• [HOW TO COMPLETE THIS TASK]
Set the data down once more, in full and exactly.

START PROVIDED DATA

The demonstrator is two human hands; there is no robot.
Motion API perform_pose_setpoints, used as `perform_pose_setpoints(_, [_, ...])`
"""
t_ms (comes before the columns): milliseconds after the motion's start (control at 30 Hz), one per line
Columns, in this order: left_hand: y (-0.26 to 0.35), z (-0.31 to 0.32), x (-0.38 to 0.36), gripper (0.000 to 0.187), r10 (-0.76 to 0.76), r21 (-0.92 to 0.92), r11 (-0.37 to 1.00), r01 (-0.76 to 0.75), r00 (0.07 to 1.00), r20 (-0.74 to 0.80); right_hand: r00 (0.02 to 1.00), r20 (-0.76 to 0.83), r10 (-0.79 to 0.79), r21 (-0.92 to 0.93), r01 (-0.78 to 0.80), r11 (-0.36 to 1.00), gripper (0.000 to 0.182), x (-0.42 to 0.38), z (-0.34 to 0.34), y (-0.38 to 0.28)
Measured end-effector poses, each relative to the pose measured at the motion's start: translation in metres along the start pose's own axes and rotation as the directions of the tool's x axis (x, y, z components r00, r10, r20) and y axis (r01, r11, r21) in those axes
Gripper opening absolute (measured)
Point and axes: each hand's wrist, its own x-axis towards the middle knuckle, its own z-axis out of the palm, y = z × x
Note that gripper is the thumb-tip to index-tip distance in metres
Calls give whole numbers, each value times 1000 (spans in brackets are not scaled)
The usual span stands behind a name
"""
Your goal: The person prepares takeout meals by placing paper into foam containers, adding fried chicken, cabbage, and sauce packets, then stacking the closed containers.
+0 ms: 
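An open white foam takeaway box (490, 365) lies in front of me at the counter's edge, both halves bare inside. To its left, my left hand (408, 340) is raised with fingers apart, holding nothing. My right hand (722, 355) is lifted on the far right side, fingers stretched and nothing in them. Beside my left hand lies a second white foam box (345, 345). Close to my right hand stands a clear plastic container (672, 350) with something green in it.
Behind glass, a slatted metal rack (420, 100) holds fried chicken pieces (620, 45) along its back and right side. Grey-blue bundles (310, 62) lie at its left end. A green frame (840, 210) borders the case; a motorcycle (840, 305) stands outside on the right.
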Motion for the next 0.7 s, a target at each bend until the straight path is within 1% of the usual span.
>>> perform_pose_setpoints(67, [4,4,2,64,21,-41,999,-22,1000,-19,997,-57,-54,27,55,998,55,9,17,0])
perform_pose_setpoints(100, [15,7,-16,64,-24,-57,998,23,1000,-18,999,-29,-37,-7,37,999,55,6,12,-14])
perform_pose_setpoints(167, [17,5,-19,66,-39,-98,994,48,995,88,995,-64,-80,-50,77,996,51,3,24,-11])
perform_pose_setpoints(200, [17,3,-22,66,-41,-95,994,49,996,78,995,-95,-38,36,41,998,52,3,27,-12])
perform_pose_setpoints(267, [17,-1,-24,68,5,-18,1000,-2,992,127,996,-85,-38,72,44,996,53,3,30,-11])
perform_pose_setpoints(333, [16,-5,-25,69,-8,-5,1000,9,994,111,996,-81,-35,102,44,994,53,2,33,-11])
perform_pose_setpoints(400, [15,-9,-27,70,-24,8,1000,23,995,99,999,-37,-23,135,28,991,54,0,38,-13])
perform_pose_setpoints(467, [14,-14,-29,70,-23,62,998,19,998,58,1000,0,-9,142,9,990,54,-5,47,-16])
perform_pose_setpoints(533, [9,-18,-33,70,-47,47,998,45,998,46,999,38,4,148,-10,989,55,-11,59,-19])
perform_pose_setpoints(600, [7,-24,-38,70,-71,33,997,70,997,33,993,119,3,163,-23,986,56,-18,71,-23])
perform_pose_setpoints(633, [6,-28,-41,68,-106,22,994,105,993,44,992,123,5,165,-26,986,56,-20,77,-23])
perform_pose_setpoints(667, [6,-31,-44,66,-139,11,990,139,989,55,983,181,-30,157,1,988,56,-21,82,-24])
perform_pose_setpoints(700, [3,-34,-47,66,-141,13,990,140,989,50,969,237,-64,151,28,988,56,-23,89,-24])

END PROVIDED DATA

• [FINAL ANSWER]
The demonstrator is two human hands; there is no robot.
Motion API perform_pose_setpoints, used as `perform_pose_setpoints(_, [_, ...])`
"""
t_ms (comes before the columns): milliseconds after the motion's start (control at 30 Hz), one per line
Columns, in this order: left_hand: y (-0.26 to 0.35), z (-0.31 to 0.32), x (-0.38 to 0.36), gripper (0.000 to 0.187), r10 (-0.76 to 0.76), r21 (-0.92 to 0.92), r11 (-0.37 to 1.00), r01 (-0.76 to 0.75), r00 (0.07 to 1.00), r20 (-0.74 to 0.80); right_hand: r00 (0.02 to 1.00), r20 (-0.76 to 0.83), r10 (-0.79 to 0.79), r21 (-0.92 to 0.93), r01 (-0.78 to 0.80), r11 (-0.36 to 1.00), gripper (0.000 to 0.182), x (-0.42 to 0.38), z (-0.34 to 0.34), y (-0.38 to 0.28)
Measured end-effector poses, each relative to the pose measured at the motion's start: translation in metres along the start pose's own axes and rotation as the directions of the tool's x axis (x, y, z components r00, r10, r20) and y axis (r01, r11, r21) in those axes
Gripper opening absolute (measured)
Point and axes: each hand's wrist, its own x-axis towards the middle knuckle, its own z-axis out of the palm, y = z × x
Note that gripper is the thumb-tip to index-tip distance in metres
Calls give whole numbers, each value times 1000 (spans in brackets are not scaled)
The usual span stands behind a name
"""
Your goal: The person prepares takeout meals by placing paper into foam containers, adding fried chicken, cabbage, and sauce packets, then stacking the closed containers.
+0 ms: 
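An open white foam takeaway box (490, 365) lies in front of me at the counter's edge, both halves bare inside. To its left, my left hand (408, 340) is raised with fingers apart, holding nothing. My right hand (722, 355) is lifted on the far right side, fingers stretched and nothing in them. Beside my left hand lies a second white foam box (345, 345). Close to my right hand stands a clear plastic container (672, 350) with something green in it.
Behind glass, a slatted metal rack (420, 100) holds fried chicken pieces (620, 45) along its back and right side. Grey-blue bundles (310, 62) lie at its left end. A green frame (840, 210) borders the case; a motorcycle (840, 305) stands outside on the right.
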Motion for the next 0.7 s, a target at each bend until the straight path is within 1% of the usual span.
>>> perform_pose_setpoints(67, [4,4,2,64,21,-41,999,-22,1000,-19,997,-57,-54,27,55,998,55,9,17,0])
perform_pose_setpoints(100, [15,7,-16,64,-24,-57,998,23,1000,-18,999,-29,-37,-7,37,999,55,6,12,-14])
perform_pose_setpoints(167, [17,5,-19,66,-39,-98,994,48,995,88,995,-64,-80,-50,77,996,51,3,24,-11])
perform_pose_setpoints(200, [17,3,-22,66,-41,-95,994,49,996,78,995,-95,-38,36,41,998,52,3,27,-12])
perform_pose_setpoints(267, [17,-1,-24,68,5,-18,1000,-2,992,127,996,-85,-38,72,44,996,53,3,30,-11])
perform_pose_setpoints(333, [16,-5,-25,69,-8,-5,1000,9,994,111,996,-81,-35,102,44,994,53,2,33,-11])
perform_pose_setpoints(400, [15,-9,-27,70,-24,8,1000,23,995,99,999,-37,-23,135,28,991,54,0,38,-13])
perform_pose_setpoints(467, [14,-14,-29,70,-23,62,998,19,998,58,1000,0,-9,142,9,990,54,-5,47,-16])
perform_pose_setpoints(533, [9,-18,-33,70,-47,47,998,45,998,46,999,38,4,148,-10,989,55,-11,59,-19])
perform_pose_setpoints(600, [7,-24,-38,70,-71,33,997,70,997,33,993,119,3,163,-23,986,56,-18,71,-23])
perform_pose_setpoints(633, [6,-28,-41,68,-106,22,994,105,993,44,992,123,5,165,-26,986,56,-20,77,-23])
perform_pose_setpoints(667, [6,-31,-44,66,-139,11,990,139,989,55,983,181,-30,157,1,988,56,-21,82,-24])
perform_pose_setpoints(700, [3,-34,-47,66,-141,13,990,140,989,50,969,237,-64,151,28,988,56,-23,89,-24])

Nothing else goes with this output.